Data excerpt START

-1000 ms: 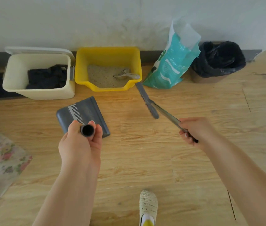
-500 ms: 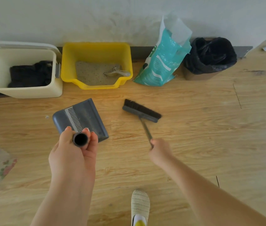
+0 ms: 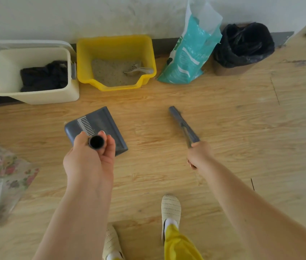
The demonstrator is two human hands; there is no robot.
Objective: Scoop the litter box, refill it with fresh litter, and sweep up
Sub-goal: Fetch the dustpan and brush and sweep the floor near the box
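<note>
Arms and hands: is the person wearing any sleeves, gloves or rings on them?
No. Both arms are bare right down to the picture's bottom edge, with no sleeves. The left hand and right hand wear no gloves. No rings, watch or bracelets show.

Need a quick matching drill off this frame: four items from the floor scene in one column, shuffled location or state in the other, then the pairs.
Things:
1. scoop
2. dustpan
3. brush
4. litter bag

Places or states:
A. handle gripped by the right hand
B. leaning against the wall, top open, between the yellow litter box and the black-lined bin
C. lying in the litter inside the yellow box
D. handle gripped by the left hand, pan down at the floor

Pairs: 1-C, 2-D, 3-A, 4-B
</note>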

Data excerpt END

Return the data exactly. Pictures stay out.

-1000 ms: 
-500 ms: 
+0 ms: 
The demonstrator is two human hands; there is no robot.
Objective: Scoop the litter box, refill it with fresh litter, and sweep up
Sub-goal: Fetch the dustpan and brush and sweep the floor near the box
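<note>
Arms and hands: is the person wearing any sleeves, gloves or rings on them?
No. Both arms are bare right down to the picture's bottom edge, with no sleeves. The left hand and right hand wear no gloves. No rings, watch or bracelets show.

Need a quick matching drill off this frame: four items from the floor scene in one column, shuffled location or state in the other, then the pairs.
Things:
1. scoop
2. dustpan
3. brush
4. litter bag

Places or states:
A. handle gripped by the right hand
B. leaning against the wall, top open, between the yellow litter box and the black-lined bin
C. lying in the litter inside the yellow box
D. handle gripped by the left hand, pan down at the floor

Pairs: 1-C, 2-D, 3-A, 4-B
</note>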

This answer has been given in full.